Using a MapReduce Architecture to make a posting list

  • Goals:
    1. To teach you how to make a posting list with a distributed MapReduce architecture on a BIG cluster.
  • Groups: This can be done in groups of 1, 2 or 3.
  • Reusing code: This assignment will probably build on your CharCount code. You are welcome to use Hadoop examples as the basis for this project. Use code found over the Internet at your own peril -- it may not do exactly what the assignment requests. If you do end up using code you find on the Internet, you must disclose the origin of the code. Concealing the origin of a piece of code is plagiarism.
  • Discussion: Use the Message Board for general questions whose answers can benefit you and everyone.
  • Write a program to be executed by Hadoop:
    • Input:
      • on the distributed file system there will be files like /user/common/small_input.txt and /user/common/large_input.txt
      • The format of the file will be <doc_id>:<word>:<word_count> One entry per line. Multiple entries with the same (doc_id,word) pair may be present. They should be summed in your deliverable.
    • Output:
      • A posting list with an alphabetized list of words found in your corpus, the documents in which they occur and their frequency in each document. Alphabetize according to native Java sorting functions.
  • One way to do this (there are multiple ways to do this, perhaps some that are more efficient):
    • Create a MapReduce program
    • Run it on Hadoop
    • Transfer the output to your local filesystem
    • Delete the output from the distributed filesystem
    • Write a program to read in the output and answer the questions
  • Guides

    I didn't follow my own advice when walking though this assignment and tried to do too much at once. So I backed off and took it step by step and iterated with incremental improvements to get the whole job done. Here's how I walked through it:

    1. I modified the character counting assignment: I made the Map phase output a (key,value) pair that were of type Text and IntWritable. I tokenized the input as before and then did a second tokenizing step to subsplit the token around colons. The Text that I output as the key was the word. the IntWritable that I output was the Document Id.

      The Reducer stage iterated through the list of Document Ids and constructed a string which was a list of all of them. Then the Reducer output a (key,value) pair of type (Text,Text). The key was the word and the value was a list of all the documents in String form.

      In addition to the changes in my Mapper and Reducer, I explicitly set the MapOutputKeyClass and the MapOutputValueClass in my main function.

    2. The next iteration that I did was to change the output of my Map from (Text,IntWritable) to (Text,MyPair). MyPair is a class that I made that encapsulated both the doc id and the term frequency. You can write your own class following the instructions here if you wish.

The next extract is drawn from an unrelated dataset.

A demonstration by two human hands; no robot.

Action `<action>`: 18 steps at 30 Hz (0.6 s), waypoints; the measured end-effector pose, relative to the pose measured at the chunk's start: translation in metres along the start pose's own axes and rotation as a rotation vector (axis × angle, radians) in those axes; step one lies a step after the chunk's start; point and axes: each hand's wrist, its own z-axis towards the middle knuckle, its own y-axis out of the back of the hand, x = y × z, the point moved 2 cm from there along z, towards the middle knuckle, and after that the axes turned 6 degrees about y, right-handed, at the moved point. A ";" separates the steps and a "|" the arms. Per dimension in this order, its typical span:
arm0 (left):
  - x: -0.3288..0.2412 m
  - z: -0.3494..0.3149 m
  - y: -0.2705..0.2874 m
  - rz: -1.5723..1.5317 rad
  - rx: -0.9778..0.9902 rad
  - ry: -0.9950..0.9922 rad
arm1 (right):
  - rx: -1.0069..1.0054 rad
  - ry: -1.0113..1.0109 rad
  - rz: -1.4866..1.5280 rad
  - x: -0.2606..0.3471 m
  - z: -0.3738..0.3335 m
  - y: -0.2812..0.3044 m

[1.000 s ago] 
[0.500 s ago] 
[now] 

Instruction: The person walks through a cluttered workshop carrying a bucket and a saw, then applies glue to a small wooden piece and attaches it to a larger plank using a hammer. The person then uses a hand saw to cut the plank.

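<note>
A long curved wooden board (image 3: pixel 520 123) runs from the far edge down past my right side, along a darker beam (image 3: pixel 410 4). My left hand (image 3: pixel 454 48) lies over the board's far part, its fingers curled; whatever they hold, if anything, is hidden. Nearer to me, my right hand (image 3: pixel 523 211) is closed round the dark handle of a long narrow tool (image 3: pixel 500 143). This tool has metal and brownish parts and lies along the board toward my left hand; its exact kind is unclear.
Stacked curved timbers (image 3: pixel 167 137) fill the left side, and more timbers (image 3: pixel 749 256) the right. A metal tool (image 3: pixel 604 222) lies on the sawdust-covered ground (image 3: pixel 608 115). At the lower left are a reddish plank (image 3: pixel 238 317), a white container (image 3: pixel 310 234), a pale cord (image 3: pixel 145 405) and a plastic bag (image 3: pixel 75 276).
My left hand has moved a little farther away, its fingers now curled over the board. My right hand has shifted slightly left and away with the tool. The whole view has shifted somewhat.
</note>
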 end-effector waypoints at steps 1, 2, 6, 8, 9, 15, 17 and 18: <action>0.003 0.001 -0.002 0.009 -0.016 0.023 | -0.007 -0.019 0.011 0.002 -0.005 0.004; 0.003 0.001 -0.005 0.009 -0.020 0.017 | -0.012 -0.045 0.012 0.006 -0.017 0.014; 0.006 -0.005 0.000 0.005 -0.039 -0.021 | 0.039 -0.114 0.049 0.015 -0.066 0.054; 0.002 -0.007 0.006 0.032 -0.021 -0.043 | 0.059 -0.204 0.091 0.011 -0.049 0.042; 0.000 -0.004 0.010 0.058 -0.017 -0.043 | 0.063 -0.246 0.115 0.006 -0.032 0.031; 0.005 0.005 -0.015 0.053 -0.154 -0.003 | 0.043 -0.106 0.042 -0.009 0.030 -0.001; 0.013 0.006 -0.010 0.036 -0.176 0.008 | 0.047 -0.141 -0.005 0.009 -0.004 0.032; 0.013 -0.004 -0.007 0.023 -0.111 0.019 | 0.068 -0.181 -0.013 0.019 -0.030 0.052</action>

      If you don't want to write your own class, then you need to encapsulate the doc id and term frequency in a string (or something else) and output it as a Text type. There are other ways to do it as well. The built-in types that you can use are shown here.

      Whether your make your own type or use a built-in type, it has to implement the WritableComparable interface so that Hadoop can properly move your data around. The built-in hadoop types like "Text" do, but the standard Java types like "HashMap" do not.

      In the process of making this change, I fixed the cluster so that it is now showing the status of your application on the website here as it is being run on many different machines.

      The output is also now split across many different files. To combine them into one file quickly you can do the following commands. First move the files out of the dfs into the openlab disk space.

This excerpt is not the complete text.